I remember the morning sun barely cutting through the dense canopy near Angkor Wat, when I first met Anna. She was on her knees among the moss‑covered ruins, cradling baby Ara in her arms. The baby’s cry—a thin, desperate wail—echoed softly against the ancient stone walls. My heart twisted as I approached. She looked at me with hollow eyes.

Anna had always been proud, always believed she could take care of her newborn daughter no matter what. But now, hunger hovered over them like a dark cloud — and without food, there would be no milk for Ara. Anna rubbed her swollen breasts and whispered: “I’m sorry, little one. I’m so hungry too.”
They had fled their village after floods destroyed their home and crops. Their small savings had vanished in days. Food was scarce. Work was nowhere to be found. And the baby… the baby never stopped crying.
I offered what little I had — some stale rice, a small packet of clean water.

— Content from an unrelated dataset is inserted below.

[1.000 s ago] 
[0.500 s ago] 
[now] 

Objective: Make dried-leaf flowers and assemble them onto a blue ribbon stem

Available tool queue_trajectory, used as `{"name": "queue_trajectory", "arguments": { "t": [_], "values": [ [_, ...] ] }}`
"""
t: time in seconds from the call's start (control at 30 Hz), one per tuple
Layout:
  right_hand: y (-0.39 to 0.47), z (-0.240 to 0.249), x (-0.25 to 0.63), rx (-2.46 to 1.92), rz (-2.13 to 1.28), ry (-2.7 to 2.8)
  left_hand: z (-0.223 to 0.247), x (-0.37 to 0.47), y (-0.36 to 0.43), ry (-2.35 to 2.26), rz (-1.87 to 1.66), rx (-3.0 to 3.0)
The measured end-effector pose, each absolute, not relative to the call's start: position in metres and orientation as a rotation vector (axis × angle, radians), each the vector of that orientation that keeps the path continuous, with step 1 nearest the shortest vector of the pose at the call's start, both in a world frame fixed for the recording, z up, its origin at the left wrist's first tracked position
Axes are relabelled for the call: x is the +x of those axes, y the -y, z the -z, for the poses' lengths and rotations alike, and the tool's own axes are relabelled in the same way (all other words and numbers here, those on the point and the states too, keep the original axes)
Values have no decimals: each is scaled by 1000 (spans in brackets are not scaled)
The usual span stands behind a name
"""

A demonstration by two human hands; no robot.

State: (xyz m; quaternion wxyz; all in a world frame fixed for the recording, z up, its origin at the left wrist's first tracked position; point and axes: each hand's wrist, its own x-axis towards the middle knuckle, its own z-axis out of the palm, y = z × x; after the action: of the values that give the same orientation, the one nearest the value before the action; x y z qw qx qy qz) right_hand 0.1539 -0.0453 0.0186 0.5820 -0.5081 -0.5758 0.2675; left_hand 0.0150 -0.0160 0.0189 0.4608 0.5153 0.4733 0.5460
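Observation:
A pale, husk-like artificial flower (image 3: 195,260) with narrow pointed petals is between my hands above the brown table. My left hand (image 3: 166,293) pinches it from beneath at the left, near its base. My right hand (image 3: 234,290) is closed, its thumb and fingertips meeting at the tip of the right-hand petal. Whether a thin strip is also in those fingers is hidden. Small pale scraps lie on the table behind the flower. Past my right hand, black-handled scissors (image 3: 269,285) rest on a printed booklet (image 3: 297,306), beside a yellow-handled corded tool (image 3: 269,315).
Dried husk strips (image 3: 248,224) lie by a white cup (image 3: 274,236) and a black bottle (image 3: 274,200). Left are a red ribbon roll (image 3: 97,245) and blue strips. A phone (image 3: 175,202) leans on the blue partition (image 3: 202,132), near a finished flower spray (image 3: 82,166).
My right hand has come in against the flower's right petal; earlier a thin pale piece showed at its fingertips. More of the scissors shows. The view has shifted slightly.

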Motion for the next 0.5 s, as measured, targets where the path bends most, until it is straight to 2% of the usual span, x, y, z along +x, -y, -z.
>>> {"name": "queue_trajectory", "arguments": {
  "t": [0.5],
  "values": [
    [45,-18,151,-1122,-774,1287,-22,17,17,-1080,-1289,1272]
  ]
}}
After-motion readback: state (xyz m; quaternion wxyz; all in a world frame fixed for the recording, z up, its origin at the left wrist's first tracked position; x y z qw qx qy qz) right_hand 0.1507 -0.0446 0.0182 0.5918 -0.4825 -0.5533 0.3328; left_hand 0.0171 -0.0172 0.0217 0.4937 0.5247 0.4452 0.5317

But Anna shook her head. “It’s not for me,” she said, pressing rice into my hands for herself. “My strength… maybe then I can feed her.”
The hours passed. Ara’s cries became weaker, more pitiful. Her tiny fists clenched, her body trembling with hunger. Anna tried to nurse, but her body simply didn’t respond — she was too thin, too starved.
I suggested boiled water, even coconut water from nearby palms. Anything. Anna agreed, though her eyes held defeat. I warmed a few drops carefully over a small fire, held the water to Ara’s lips. She tried — a faint, almost imperceptible suck. Then spasm of cough, nothing more.
My throat tightened. I looked at Anna — her face streaked with tears, ancient stones behind her, the forest alive around us. It felt like time stood still.
In that moment, I wanted to reach across the world — to mothers in the U.S., in Europe — to ask them: imagine if your baby cried, and you had nothing but hunger to comfort them. Imagine the tears, the helplessness.
Night came. The forest darkened. Anna wrapped Ara close, skin‑to‑skin, offering her warmth instead of milk. She rocked her gently, humming a lullaby she remembered from her own mother. “Sleep, little one,” she whispered. “Mama will find milk.”
But would she?
By dawn, we heard the soft steps of a traveler, a kind soul who offered a small can of powdered milk — the kind sold in towns, rarely affordable for people like Anna. Her face lit up, hope trembling in her eyes. She mixed it carefully with boiled water, cradled Ara, and pressed the bottle to her lips.
I watched as Ara gulped. The first swallow was messy, hesitant — but then came another. Her fragile body relaxed, her cries stilled. She closed her eyes, heavy with sleep.
I stepped away so Anna could have this moment alone. Tears blurred my vision. I bowed my head.
That day, under the watchful stones of Angkor, a baby survived. But this story isn’t rare. Hunger, poverty, desperation — they haunt mothers like Anna all across rural Cambodia.
If you read this, maybe with your child sleeping safely in a crib, maybe with milk ready in a bottle … remember Ara. Remember Anna. Because somewhere, hunger still fights to win their days.